◆ **ASSIGNMENT**
Would you please transcribe the listing exactly, with no images?

◆ **DATASET EXCERPT**
■ ■ ■
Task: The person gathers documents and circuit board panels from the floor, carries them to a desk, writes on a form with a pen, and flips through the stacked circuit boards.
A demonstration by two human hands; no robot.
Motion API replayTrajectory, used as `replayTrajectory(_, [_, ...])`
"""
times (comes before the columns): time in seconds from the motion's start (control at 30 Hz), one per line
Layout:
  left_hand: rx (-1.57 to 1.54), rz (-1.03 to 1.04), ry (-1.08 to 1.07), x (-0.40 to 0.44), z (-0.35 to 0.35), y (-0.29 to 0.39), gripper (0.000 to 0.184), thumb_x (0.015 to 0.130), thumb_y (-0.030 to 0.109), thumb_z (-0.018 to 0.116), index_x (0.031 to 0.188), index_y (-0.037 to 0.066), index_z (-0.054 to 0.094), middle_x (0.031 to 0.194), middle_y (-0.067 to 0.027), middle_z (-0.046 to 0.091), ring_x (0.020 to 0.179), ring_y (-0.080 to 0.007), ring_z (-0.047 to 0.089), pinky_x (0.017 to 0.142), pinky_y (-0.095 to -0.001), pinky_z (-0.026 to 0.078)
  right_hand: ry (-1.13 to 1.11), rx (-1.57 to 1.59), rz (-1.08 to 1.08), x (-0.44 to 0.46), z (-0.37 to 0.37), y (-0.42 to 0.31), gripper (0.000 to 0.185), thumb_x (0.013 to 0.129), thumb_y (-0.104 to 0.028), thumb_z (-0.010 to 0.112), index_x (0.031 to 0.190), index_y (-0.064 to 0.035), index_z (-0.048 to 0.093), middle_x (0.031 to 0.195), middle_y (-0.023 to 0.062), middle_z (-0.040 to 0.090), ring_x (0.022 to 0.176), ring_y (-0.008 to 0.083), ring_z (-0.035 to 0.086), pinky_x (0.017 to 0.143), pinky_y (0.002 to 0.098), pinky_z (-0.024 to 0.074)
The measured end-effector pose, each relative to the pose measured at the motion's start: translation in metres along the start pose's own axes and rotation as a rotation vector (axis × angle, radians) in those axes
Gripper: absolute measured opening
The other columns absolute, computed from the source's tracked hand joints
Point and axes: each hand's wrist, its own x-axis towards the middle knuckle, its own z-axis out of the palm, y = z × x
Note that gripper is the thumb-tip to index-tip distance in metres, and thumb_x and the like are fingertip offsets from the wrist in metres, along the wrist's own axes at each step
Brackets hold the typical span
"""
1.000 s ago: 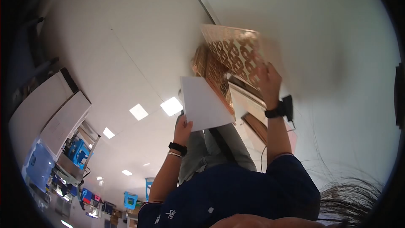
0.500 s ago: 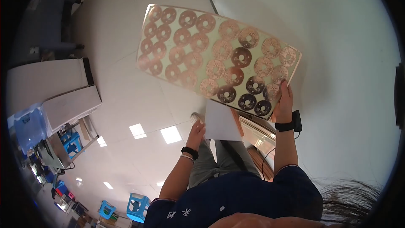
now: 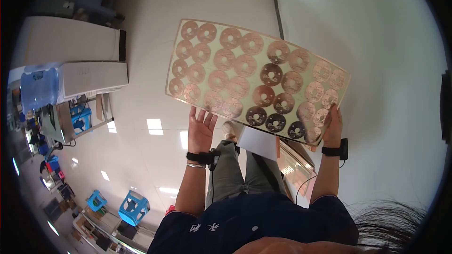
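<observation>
Glossy pale floor (image 3: 146, 101) beneath a slanting copper-patterned panel (image 3: 258, 82)

The right hand (image 3: 333, 129) is closed on the panel at its right-hand end, near the corner closest to the body, with the thumb lying on the patterned face. The left hand (image 3: 201, 134) has its palm facing up and its fingers straight and slightly parted, the tips at the panel's near long edge, toward the left; whether they bear any weight cannot be told.

The panel is raised in front of the body, its face of ring shapes turned up toward the head. Its long axis runs from far left to near right, so the left end points away from the person and the right end comes closer.

Black wrist straps (image 3: 332, 151) sit on both arms. Beyond the near edge, a white sheet (image 3: 258, 143) shows partly covered, just beside copper-toned pieces (image 3: 294, 163) at the person's right knee. Grey trousers (image 3: 226, 169) and one striped shoe (image 3: 229, 130) are below. Farther out, blue stools (image 3: 134, 208) stand at lower left, and a translucent blue tub (image 3: 40, 87) is at far left.
</observation>
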Motion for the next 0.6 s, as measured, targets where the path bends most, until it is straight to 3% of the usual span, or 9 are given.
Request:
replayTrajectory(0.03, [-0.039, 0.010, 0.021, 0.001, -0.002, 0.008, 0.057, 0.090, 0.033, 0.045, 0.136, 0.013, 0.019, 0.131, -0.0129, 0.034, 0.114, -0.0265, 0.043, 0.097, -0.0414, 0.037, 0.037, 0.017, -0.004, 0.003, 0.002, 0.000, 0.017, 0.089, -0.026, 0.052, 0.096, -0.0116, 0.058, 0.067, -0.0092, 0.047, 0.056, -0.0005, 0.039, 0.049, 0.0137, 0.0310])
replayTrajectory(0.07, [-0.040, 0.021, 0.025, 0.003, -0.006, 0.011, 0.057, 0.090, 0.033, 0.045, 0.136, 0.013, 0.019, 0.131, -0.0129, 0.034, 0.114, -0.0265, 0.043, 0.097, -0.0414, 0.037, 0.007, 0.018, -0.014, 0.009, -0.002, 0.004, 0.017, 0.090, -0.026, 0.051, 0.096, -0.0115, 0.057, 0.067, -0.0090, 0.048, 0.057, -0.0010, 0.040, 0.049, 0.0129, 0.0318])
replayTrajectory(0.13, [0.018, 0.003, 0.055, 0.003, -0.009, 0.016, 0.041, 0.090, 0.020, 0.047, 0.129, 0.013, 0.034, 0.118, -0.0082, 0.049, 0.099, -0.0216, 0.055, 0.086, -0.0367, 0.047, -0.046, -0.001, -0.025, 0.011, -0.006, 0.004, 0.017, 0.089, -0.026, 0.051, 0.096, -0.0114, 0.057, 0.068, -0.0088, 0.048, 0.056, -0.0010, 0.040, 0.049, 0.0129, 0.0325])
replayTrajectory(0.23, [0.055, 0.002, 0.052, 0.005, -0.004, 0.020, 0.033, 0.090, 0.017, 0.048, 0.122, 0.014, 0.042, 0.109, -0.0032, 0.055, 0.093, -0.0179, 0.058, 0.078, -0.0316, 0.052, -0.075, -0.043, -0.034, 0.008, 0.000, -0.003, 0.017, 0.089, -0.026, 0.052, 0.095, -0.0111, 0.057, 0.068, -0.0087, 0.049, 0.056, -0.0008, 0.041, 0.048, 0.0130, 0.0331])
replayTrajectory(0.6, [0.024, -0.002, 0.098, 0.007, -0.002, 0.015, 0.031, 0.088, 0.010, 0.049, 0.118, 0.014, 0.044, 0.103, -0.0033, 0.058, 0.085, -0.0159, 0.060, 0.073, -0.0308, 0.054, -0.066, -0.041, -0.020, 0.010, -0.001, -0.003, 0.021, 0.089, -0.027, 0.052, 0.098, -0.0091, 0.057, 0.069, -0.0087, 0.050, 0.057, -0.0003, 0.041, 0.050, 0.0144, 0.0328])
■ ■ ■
◆ **REPLY**
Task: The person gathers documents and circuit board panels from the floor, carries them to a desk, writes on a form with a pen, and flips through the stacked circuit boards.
A demonstration by two human hands; no robot.
Motion API replayTrajectory, used as `replayTrajectory(_, [_, ...])`
"""
times (comes before the columns): time in seconds from the motion's start (control at 30 Hz), one per line
Layout:
  left_hand: rx (-1.57 to 1.54), rz (-1.03 to 1.04), ry (-1.08 to 1.07), x (-0.40 to 0.44), z (-0.35 to 0.35), y (-0.29 to 0.39), gripper (0.000 to 0.184), thumb_x (0.015 to 0.130), thumb_y (-0.030 to 0.109), thumb_z (-0.018 to 0.116), index_x (0.031 to 0.188), index_y (-0.037 to 0.066), index_z (-0.054 to 0.094), middle_x (0.031 to 0.194), middle_y (-0.067 to 0.027), middle_z (-0.046 to 0.091), ring_x (0.020 to 0.179), ring_y (-0.080 to 0.007), ring_z (-0.047 to 0.089), pinky_x (0.017 to 0.142), pinky_y (-0.095 to -0.001), pinky_z (-0.026 to 0.078)
  right_hand: ry (-1.13 to 1.11), rx (-1.57 to 1.59), rz (-1.08 to 1.08), x (-0.44 to 0.46), z (-0.37 to 0.37), y (-0.42 to 0.31), gripper (0.000 to 0.185), thumb_x (0.013 to 0.129), thumb_y (-0.104 to 0.028), thumb_z (-0.010 to 0.112), index_x (0.031 to 0.190), index_y (-0.064 to 0.035), index_z (-0.048 to 0.093), middle_x (0.031 to 0.195), middle_y (-0.023 to 0.062), middle_z (-0.040 to 0.090), ring_x (0.022 to 0.176), ring_y (-0.008 to 0.083), ring_z (-0.035 to 0.086), pinky_x (0.017 to 0.143), pinky_y (0.002 to 0.098), pinky_z (-0.024 to 0.074)
The measured end-effector pose, each relative to the pose measured at the motion's start: translation in metres along the start pose's own axes and rotation as a rotation vector (axis × angle, radians) in those axes
Gripper: absolute measured opening
The other columns absolute, computed from the source's tracked hand joints
Point and axes: each hand's wrist, its own x-axis towards the middle knuckle, its own z-axis out of the palm, y = z × x
Note that gripper is the thumb-tip to index-tip distance in metres, and thumb_x and the like are fingertip offsets from the wrist in metres, along the wrist's own axes at each step
Brackets hold the typical span
"""
1.000 s ago: 
0.500 s ago: 
now: 
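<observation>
Glossy pale floor (image 3: 146, 101) beneath a slanting copper-patterned panel (image 3: 258, 82)

The right hand (image 3: 333, 129) is closed on the panel at its right-hand end, near the corner closest to the body, with the thumb lying on the patterned face. The left hand (image 3: 201, 134) has its palm facing up and its fingers straight and slightly parted, the tips at the panel's near long edge, toward the left; whether they bear any weight cannot be told.

The panel is raised in front of the body, its face of ring shapes turned up toward the head. Its long axis runs from far left to near right, so the left end points away from the person and the right end comes closer.

Black wrist straps (image 3: 332, 151) sit on both arms. Beyond the near edge, a white sheet (image 3: 258, 143) shows partly covered, just beside copper-toned pieces (image 3: 294, 163) at the person's right knee. Grey trousers (image 3: 226, 169) and one striped shoe (image 3: 229, 130) are below. Farther out, blue stools (image 3: 134, 208) stand at lower left, and a translucent blue tub (image 3: 40, 87) is at far left.
</observation>
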Motion for the next 0.6 s, as measured, targets where the path bends most, until it is straight to 3% of the usual span, or 9 are given.
Request:
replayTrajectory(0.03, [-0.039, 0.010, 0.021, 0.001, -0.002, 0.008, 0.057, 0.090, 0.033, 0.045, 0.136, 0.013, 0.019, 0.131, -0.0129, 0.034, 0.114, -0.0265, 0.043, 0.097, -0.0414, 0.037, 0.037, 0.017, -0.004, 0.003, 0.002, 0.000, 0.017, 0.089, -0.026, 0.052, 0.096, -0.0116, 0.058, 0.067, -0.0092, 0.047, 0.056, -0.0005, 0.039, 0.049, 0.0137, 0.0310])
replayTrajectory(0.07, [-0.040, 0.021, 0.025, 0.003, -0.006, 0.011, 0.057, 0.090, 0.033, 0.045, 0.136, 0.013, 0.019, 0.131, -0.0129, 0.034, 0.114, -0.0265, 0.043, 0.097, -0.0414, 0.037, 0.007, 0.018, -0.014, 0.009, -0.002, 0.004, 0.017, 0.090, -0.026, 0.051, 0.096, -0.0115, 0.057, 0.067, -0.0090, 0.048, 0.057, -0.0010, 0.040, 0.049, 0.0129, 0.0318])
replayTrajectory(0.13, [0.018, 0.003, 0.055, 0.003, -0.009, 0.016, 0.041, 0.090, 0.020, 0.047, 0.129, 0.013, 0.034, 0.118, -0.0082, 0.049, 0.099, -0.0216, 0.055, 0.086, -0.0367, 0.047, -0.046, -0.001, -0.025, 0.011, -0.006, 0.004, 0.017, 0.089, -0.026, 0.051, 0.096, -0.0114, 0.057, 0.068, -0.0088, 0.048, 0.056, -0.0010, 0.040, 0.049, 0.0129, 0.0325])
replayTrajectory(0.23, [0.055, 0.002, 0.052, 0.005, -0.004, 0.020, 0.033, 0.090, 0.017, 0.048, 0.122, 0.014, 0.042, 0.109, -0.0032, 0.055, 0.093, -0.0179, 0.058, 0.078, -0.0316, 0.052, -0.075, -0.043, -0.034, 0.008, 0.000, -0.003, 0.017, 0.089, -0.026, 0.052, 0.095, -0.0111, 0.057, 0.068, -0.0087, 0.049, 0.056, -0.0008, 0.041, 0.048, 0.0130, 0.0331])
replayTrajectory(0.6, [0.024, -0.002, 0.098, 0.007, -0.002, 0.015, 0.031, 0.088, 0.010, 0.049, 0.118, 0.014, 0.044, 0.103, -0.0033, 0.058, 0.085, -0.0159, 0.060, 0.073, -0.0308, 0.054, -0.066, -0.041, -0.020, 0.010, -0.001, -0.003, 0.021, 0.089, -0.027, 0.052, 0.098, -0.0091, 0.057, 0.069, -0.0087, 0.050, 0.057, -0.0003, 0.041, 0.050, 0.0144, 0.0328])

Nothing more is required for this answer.